There was also stuff that had to be fed to cows, and stuff taken from the cow even when they did’t want their stuff taken, and once taken, the milk had to be chilled and separated and then there was more dirty stuff to be cleaned. The dairy farm was not anywhere near as spotless and fresh as on the TV advertisements and the happy bovines of Nampa, Idaho were not nearly as cheery or clever as those currently promoting chicken sandwiches or chocolate milk.
Grandpa had the right idea (or maybe it was grandmas idea) in leaving his work boots and coveralls in the mud room just inside the screen door. The world stayed outside where it could keep just as it was and was always meant to be once the Garden of Eden had been cleared of humans. Inside the house was a different world where stocking feet, slippers or clean shoes were welcome and appropriate.

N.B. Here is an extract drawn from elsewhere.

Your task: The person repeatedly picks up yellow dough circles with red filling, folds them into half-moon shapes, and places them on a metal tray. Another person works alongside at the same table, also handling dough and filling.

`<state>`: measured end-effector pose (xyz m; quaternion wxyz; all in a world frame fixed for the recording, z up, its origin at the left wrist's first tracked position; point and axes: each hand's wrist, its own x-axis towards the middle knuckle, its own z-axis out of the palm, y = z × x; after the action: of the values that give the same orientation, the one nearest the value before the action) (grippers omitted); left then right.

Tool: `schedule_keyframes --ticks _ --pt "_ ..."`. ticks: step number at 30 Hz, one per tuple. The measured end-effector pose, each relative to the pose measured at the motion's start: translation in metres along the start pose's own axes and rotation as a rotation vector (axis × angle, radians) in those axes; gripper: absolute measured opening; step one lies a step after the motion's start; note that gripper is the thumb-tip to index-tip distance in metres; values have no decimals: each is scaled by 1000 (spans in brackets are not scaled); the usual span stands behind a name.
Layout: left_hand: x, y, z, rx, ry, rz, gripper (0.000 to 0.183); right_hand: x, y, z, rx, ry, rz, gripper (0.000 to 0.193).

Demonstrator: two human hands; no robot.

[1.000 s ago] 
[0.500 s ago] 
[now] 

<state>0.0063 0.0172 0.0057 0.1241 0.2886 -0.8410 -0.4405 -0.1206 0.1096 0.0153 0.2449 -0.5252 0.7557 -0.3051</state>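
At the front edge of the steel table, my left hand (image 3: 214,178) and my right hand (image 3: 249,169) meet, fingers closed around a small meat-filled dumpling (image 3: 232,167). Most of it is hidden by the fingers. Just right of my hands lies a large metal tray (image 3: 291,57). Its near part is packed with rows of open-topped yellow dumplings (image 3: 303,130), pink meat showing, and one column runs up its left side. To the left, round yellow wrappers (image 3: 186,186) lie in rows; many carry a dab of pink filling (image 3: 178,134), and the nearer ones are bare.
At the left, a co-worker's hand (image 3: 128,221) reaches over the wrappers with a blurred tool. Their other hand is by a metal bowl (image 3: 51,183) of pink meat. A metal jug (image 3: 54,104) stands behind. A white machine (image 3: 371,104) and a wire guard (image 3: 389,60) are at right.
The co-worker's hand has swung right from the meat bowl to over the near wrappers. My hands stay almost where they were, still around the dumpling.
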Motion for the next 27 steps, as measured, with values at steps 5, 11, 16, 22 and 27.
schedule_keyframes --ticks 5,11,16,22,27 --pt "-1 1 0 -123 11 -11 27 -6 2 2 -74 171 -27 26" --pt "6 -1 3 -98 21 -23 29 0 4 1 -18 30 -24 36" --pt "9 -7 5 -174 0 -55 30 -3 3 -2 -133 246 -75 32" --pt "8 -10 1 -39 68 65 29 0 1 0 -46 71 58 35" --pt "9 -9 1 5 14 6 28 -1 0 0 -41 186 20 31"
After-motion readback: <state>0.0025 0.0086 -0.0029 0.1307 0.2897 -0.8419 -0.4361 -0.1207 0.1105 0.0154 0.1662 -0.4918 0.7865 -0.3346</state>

Sometimes after the boots came off, Grandpa would clean up, and lace up a shiny pair of Florsheim dress shoes. Then, Grandpa as President Hurren made for his office at the stake building to attend to a different kind of business, and a different kind of cleanup. Something a little more spiritual.
Having a clean heart and clean hands always meant something else for me once I had spent a week on Grandpas farm feeding cows and leaving my shoes on the porch. There was work to do, and it meant getting dirty. Having a pure heart and clean hands sometimes didn't have anything to do with the muck on your boots or the dried mud glued to your pants, where a little grime left on the bar of soap may have simply meant that the job was well done. The dirt that stuck to you at Grandpas dairy farm cleaned up relatively easy, and Grandpa often said that if you didn't have to clean up you probably hadn’t done much of importance that day.
There is much emphasis put into cleanliness as a metaphor of morality and chastity. “Who shall ascend into the hill of the Lord? or who shall stand in his holy place?” (Ps. 24:3). He who hath clean hands and a pure heart. Who has access to the power of the lord? The virtuous and spotless. Keep in mind that through the atonement, we all may repent and become clean, pure, virtuous and spotless.
Sometimes getting our hands dirty has a connotation of being less desirable, or a little more working class than we would care to admit. We would like to, and are required to be “virtuous and spotless” as we stand before the Lord when on his hill. The getting there, the forgiving and repenting and helping of the others we better be bringing along with us - that may be a place and time for muck boots and coveralls.
The physical acts of caring for, serving, working with, and cleaning up after our brothers and sisters gets a little messy. “Jumping in and getting the job done” and/or “getting into the mix” transitions artfully into “purity and a virtuous heart”. The power we can access in the priesthood is not only limited by our degree of individual righteousness or purity, but by our general willingness to “get-er-done”. The priesthood of God brilliantly combines both “Clean and pure” and “get your hands dirty”.
The metaphors are officially, forever mixed.
It’s the “do something for someone” attribute in conjunction with having a clean and pure Christ centered heart, the "spiritual farmer tan" – that I admire with holders of the priesthood, and that my Grandpa in Nampa Idaho would be proud of.
The Priesthood of God is one of the reasons I have set aside anything that would get in the way of having a willing heart and being worthy of healing hands.